Search code examples
pythonpython-3.xpyparsing

pyparsing range parsing over integer byte representation


I am wondering whether pyparsing can parse and detect (in an easy way) a range of integers represented over several bytes. Here is a piece of code I can use to parse the integer part and then do something with it (just printing it with whatever is after):

from pyparsing import *
import struct
import re

min = 0x06A1D58C  # 111_269_260
max = 0x14B4CB1C  # 347_392_796

line_a = b'3F\x09\x21\xe4\xc0KBHDVC'

ParserElement.setDefaultWhitespaceChars("")
expr = Suppress('3F') + Regex(re.compile(r'.{4}', re.DOTALL)).setResultsName('id') + Word(
    srange('[A-Z]')).setResultsName('code')
expr.parseWithTabs()
try:
    result = expr.parseString(line_a.decode('latin-1'), parseAll=False)
    print(result.get('id').encode('latin-1'))
    id= struct.unpack('!I', result.get('id').encode('latin-1'))[0]
    code = result.get('code')
    if min <= id <= max:
        print(id, code)
except ParseException as e:
    print(e.explain(e))

output:

b'\t!\xe4\xc0'
153216192 KBHDVC

Now what I would like is to be able have an expression that is going to specify the range in the integer form along with what is after. This way one could specify several syntax depending on this integer.
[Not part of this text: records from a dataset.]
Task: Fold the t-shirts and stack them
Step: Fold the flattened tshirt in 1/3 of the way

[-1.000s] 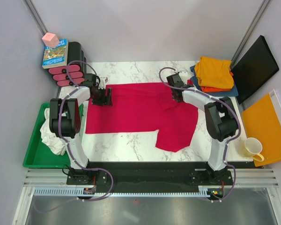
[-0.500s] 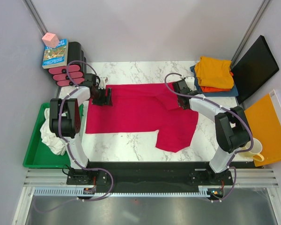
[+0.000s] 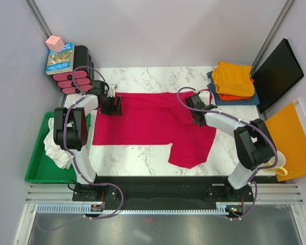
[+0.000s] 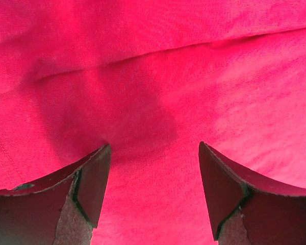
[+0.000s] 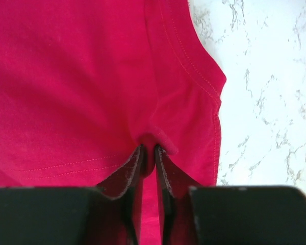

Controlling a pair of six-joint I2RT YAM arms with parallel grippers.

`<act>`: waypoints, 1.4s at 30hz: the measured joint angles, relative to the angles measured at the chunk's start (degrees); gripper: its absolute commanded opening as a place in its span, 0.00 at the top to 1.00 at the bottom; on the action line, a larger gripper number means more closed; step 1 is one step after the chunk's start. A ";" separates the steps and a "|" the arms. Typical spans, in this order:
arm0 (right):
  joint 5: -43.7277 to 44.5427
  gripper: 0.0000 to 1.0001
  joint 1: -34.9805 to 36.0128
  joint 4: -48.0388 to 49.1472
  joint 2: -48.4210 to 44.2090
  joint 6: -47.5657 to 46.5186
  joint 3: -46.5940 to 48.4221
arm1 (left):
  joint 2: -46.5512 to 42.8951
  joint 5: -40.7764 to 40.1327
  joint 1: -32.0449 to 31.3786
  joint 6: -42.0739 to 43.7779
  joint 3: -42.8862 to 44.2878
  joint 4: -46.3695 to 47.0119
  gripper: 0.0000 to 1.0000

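**Step in hand.** You are at the first fold of the crimson t-shirt [image 3: 143, 120]. It lies spread on the marble table [image 3: 137, 161], between the two arms.

**Right gripper** [image 5: 148, 148]. The jaws are all but closed. A small ridge of the crimson cloth is nipped between the fingertips, close to a stitched edge at the garment's right end.

**Left gripper** [image 4: 153, 153]. The jaws stand wide apart over the far left corner of the garment, with nothing between them. You cannot tell whether the tips touch the cloth.

**Orientation.** The long axis runs left to right across the table. The straight left edge reads as the hem, so the shoulders probably point right. A flap at the right end, likely a sleeve, spreads toward the arm bases. The collar cannot be made out.

**Next move.** Only one end is gripped. You will likely need the left jaws closed on their corner before any lift, so that both ends travel together. Keep the cloth taut and low to avoid creases. The pile of folded shirts [image 3: 233, 80] waits at the far right corner.
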 measured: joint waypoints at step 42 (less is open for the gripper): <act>-4.44 0.93 -7.34 -7.82 37.05 -2.49 46.93 | 21.14 -7.87 -0.09 -0.28 33.11 -9.94 0.24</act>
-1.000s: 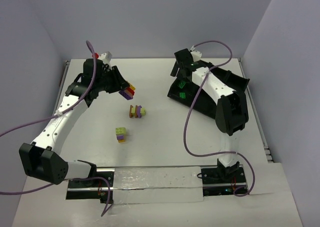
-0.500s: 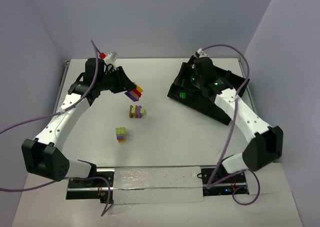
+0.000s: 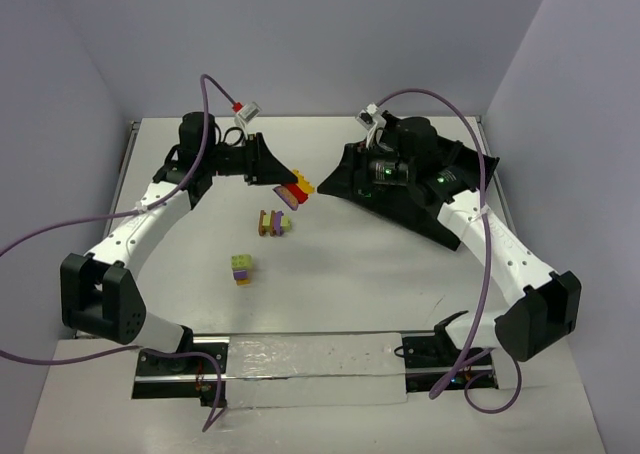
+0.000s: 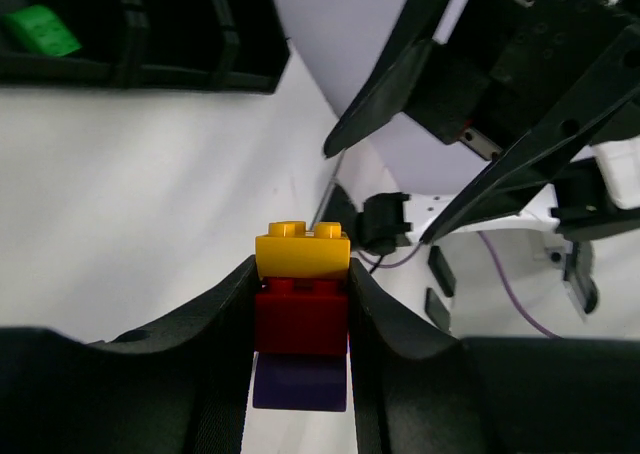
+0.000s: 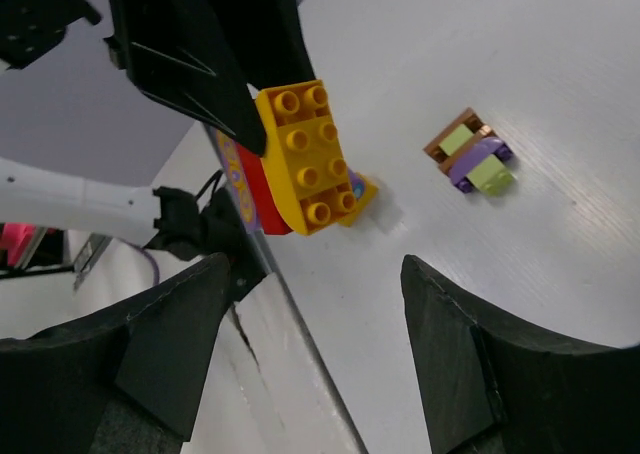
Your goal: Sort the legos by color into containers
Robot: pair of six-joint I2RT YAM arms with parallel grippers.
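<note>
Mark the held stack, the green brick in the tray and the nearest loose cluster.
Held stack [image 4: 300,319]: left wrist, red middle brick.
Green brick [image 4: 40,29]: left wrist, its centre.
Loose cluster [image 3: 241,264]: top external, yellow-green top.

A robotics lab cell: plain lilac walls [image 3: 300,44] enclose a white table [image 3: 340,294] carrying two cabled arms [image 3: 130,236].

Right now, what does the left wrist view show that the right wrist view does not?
Left wrist only: a green studded brick lying in a compartment of the black plastic divided tray. Right wrist only: a loose cluster of purple, yellow-green and orange bricks on the white table. Both: the stack of yellow, red and purple bricks, pinched in the left gripper.
</note>
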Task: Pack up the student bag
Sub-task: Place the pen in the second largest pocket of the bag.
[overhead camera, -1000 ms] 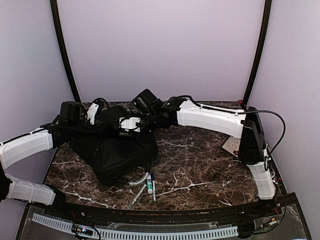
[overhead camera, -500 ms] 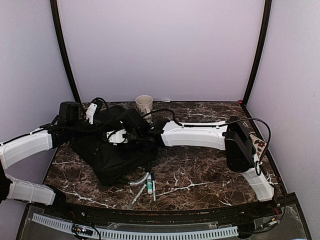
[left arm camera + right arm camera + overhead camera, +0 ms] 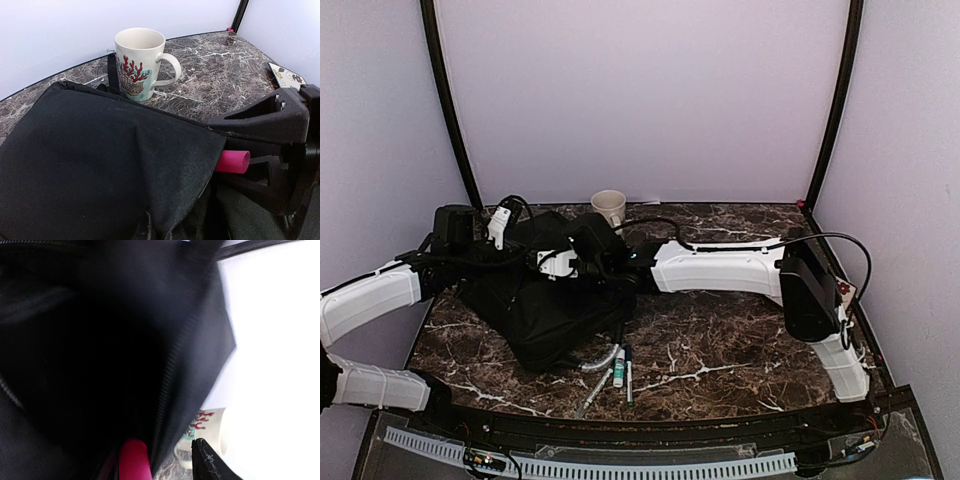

Is this possible? Or do I have to keep it outside the parsing as post processing?


Solution

  • If you want this conversion and validation to happen as part of your expression definition, you can add a parse-time callback, or parse action:

    binary_bytes = Regex(re.compile(r'.{4}', re.DOTALL))
    def unpack(tokens):
        return struct.unpack('!I', tokens[0].encode('latin-1'))[0]
    binary_bytes.addParseAction(unpack)
    

    Parse actions can take the parsed tokens and return a converted or augmented value.

    You can also implement a filter like your range check using a parse action like this:

    def in_range(tokens):
        if not (min <= tokens[0] <= max):
            raise ParseException()
    

    This kind of filter or validator is common enough that you can define it using addCondition:

    binary_bytes.addCondition(lambda tokens: min <= tokens[0] <= max)
    

    I reformatted and repackaged your example as follows:

    def make_range_condition(minval, maxval):
        in_range = lambda x, minval=minval, maxval=maxval: minval <= x <= maxval
        return lambda t: in_range(t[0])
    
    binary_bytes = Regex(re.compile(r'.{4}', re.DOTALL))
    binary_bytes.addParseAction(lambda tokens: struct.unpack('!I', tokens[0].encode('latin-1'))[0])
    binary_bytes.addCondition(make_range_condition(min, max))
    
    ParserElement.setDefaultWhitespaceChars("")
    expr = (Suppress('3F')
            + binary_bytes('id')
            + Word(srange('[A-Z]'))('code')
            )
    expr.parseWithTabs()
    
    try:
        result = expr.parseString(line_a.decode('latin-1'), parseAll=False)
        print(result.dump())
    except ParseException as e:
        print(e.explain(e))
    

    dump() gives this output:

    [153216192, 'KBHDVC']
    - code: 'KBHDVC'
    - id: 153216192